> INSTRUCTIONS FOR THE TASK: Copy the records below exactly, starting at the line that contains "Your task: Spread" and ending at the line that contains "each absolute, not"; leave out any pictures.

> DATA FOR PROCESSING:
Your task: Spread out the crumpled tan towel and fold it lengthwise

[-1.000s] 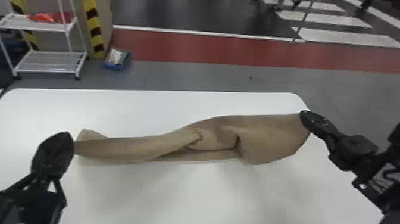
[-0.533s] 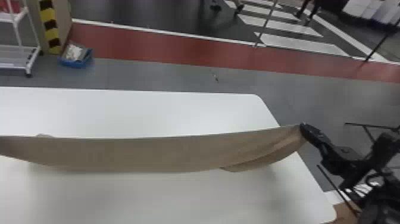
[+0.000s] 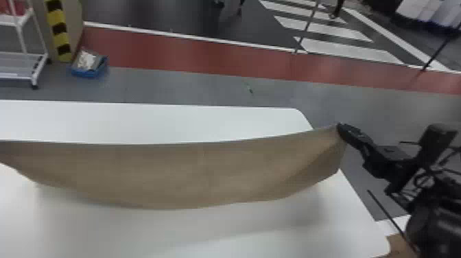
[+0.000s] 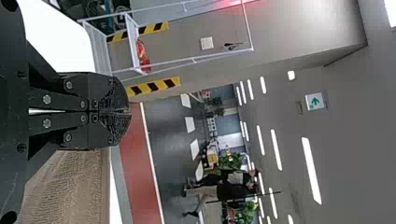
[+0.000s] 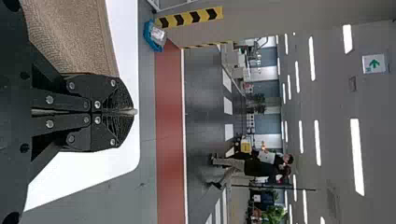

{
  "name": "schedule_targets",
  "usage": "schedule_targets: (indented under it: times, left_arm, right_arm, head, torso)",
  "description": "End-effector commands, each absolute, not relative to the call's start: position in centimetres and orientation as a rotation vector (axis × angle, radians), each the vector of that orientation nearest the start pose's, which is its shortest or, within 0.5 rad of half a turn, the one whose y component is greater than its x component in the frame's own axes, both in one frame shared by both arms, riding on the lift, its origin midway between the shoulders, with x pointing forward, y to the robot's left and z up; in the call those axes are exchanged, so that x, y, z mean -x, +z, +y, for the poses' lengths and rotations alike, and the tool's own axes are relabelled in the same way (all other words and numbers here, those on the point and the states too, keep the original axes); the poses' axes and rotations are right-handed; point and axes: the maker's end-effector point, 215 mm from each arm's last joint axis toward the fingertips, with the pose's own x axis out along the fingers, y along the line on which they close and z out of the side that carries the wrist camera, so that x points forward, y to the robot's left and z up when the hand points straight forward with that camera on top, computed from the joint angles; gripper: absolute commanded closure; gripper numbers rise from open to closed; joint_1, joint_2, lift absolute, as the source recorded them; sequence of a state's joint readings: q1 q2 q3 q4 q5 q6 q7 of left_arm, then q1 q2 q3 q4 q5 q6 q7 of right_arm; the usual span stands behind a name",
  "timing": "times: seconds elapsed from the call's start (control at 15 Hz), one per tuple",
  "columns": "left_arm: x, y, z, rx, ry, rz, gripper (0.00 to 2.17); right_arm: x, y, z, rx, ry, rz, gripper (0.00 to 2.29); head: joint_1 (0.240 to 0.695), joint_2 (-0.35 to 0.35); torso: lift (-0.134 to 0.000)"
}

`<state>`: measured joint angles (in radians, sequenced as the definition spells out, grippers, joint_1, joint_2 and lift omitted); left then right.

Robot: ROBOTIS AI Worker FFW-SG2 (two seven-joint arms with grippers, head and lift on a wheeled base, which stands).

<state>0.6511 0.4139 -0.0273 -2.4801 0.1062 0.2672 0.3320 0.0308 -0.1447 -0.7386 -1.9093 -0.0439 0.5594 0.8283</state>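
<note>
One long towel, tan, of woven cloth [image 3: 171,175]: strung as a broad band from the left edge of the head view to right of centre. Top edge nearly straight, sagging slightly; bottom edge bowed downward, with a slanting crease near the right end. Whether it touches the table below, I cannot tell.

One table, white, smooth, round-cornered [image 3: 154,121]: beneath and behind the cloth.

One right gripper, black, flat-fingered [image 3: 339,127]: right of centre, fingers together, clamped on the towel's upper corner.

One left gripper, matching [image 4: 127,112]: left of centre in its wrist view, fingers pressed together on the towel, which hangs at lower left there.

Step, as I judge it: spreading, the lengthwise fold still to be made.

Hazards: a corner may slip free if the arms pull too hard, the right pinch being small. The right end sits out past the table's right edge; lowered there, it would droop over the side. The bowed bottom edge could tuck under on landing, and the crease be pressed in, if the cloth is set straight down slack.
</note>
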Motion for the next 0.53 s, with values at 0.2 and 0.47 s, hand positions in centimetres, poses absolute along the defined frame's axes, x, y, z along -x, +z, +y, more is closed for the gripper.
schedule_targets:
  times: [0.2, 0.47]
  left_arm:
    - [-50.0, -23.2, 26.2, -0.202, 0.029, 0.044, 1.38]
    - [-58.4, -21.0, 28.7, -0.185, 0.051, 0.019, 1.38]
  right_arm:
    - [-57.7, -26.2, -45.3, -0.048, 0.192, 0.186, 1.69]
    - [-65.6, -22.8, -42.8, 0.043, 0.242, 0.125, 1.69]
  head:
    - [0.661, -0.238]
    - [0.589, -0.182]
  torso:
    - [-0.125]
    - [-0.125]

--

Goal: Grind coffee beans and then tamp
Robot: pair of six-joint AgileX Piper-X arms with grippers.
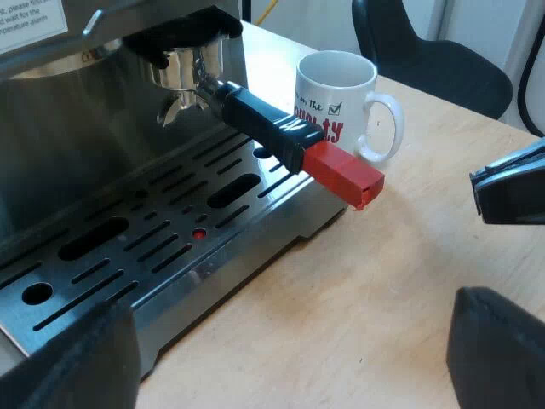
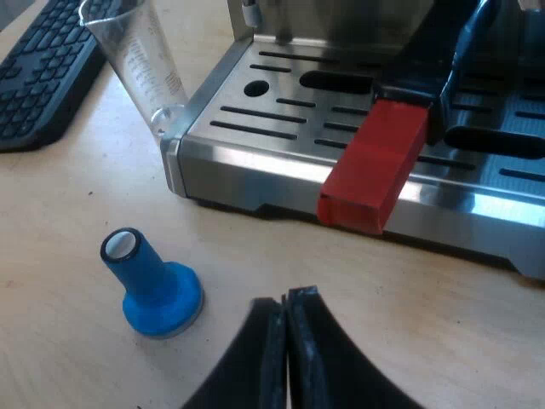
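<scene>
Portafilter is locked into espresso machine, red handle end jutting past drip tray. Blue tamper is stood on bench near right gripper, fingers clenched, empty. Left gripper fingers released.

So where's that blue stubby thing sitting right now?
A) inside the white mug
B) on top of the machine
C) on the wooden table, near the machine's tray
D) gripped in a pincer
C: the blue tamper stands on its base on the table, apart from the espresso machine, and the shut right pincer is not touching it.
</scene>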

> WRITTEN SOLUTION:
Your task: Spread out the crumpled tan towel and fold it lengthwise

[-1.000s] 
[-0.533s] 
[+0.000s] 
[+0.000s] 
[+0.000s] 

{
  "name": "schedule_targets",
  "usage": "schedule_targets: (indented under it: times, left_arm, right_arm, head, torso)",
  "description": "End-effector commands, each absolute, not relative to the call's start: position in centimetres and orientation as a rotation vector (axis × angle, radians), each the vector of that orientation nearest the start pose's, which is its shortest or, within 0.5 rad of half a turn, the one whose y component is greater than its x component in the frame's own axes, both in one frame shared by both arms, riding on the lift, its origin midway between the shoulders, with x pointing forward, y to the robot's left and z up; in the call those axes are exchanged, so that x, y, z mean -x, +z, +y, for the poses' lengths and rotations alike, and the tool's own axes are relabelled in the same way (all other words and numbers here, those on the point and the states too, keep the original axes); the poses' axes and rotations are right-handed; point and axes: the maker's end-effector point, 215 mm from each arm's last joint axis toward the fingertips, with the pose's own x axis out along the fingers, y along the line on which they close and z out of the side that carries the wrist camera, so that x points forward, y to the robot's left and z up when the hand points straight forward with that camera on top, computed from the joint angles; gripper: absolute commanded closure; gripper numbers rise from open to closed; joint_1, joint_2, lift absolute, as the source recorded them; sequence of a state's joint readings: q1 q2 q3 q4 q5 q6 q7 of left_arm, then q1 q2 q3 q4 q5 q6 q7 of right_arm; the usual span stands behind a name",

Nothing further remains for this exercise.